As soon as she was on her feet she pulled away from him and stepped back, maybe a little too quickly. Anders frowned, but before he could say anything, Ash materialized by his side.
“Why don’t you use those wings of yours?” She said with mock-helpfulness, “Aren't they designed to keep you from hitting the ground too hard?”
“Yeah,” Emily chimed in with her usual cheer, somehow unable to detect the mocking laughter in Ash’s eyes, “Try spreading them out next time, like a parachute,”
Zita was caught between heeding the advice of a friend and defying the taunts of… whatever Ash was. Her eyes happened upon Kivvien hanging back from the crowd. He looked thoughtful, like he was picking apart her every motion, calculating how it should have been done.
“You should listen to the girls, Zita,” Anders said kindly. That’s it.
Zita gave him a kind smile of her own. Careful not to show mal intent, Zita asked a favor, “Hey, Anders, could Emily and I talk to you in the hall real quick?” Zita wasn’t sure if Emily understood by the look on her face, but she nodded along, so she assumed she did.
“Alright,” Anders looked a little confused, maybe a bit worried, but not particularly so. Zita had to shove away the little bit of doubt eating away at the back of her mind. It was small, she convinced herself, poison was poison. But was it toxic to Imani’s kind? The doubt may have been larger than she wanted it to be.
A minute later they were in the hall. Zita briefly wondered what the loud pounding was in her ears, then realized it was her own heartbeat. This isn’t hide-and-seek, she chanted in her mind, I won’t get hurt.
“What did you want, girls?” Anders asked.
Zita didn’t even have time to consider a response before Emily had pulled out a neon-red flashcard from a hidden pocket and was reading off a scientific formula. Anders face went just a little paler, he backed up just a half-step, his eye flitted only slightly. The corner of Zita’s mouth twitched upward. Just a little.

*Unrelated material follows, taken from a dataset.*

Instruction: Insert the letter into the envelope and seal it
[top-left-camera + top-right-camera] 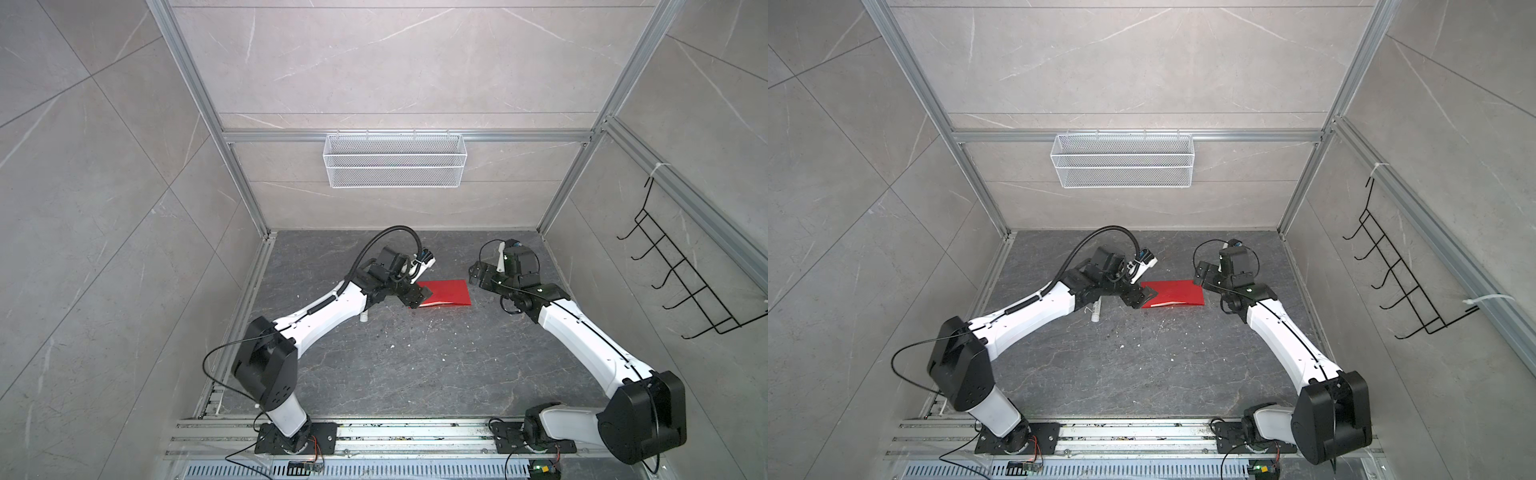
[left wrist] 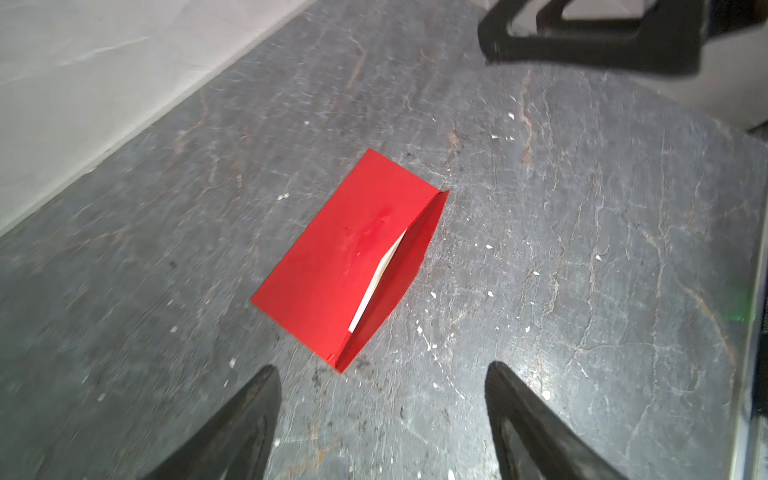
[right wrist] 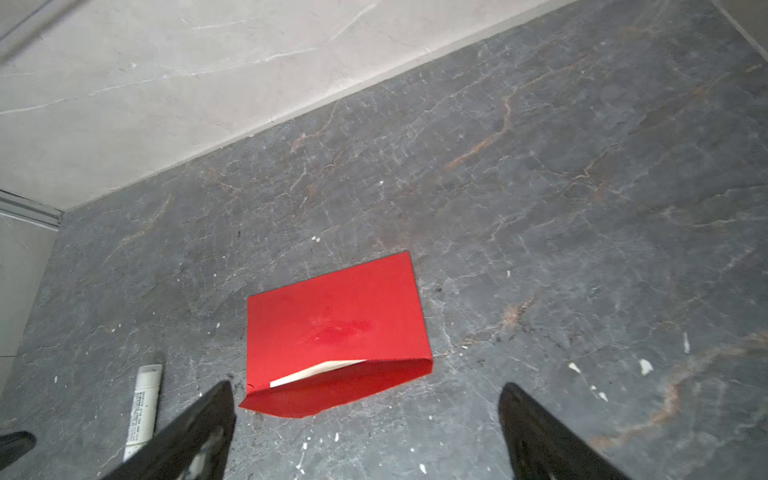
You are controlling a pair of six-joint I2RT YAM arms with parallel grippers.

“Do you want help figuring out what that substance is or-”
“I know what it is,” Emily interrupted, “The two of us just want to know why you put it in Imani’s food, is all. After all, it is highly toxic, especially to fairies, of all kinds,” Emily’s usually happy tone remained the same, but that only served to make her seem even more threatening. Zita was suddenly hit with an image of Emily, with her happy little smile and her happy little tone, pouncing on her unsuspecting prey claws flashing. Zita realized that the grin wasn’t always a smile. Sometimes it was a preditors grin. The baring of fangs before a kill. That thought, terrifyingly, made Zita want to laugh. Not an anxious giggle of fear, but a hearty laugh of joy. And that’s when she also began to question her sanity.
“-don’t know what you’re talking about,” Anders was saying, “Why would I try to poison Imani? She’s my mentor for Lok’s sake! What could possibly possess me to-”
“Money,” Emily interrupted again, “power, a hostage maybe. Everyone’s got their tritors price, heck, I’ve got one! What’s yours, is the question of the day.”
Anders was sweating now, fidgeting, shifting. A trapped animal beginning to realize that it’s the prey. “Look, you must be mistaken. I would never-”
“I’ve heard that before,” Emily chirped, “Every. Single. Time.” She shook her head, “There’s always an ‘unless’, Anders, please, for your sake, stop denying it. I can practically feel your pulse speeding up with it beating so loudly.”
Anders stuttered something incomprehensible. Zita met his eyes. Something stirred in the pit of her stomach, something hot, something strong. Like a burning anger, but not quite. It was stronger than that, and laced with magic.
The blood drained from his face.
“I-I’ll tell you everything,” He managed.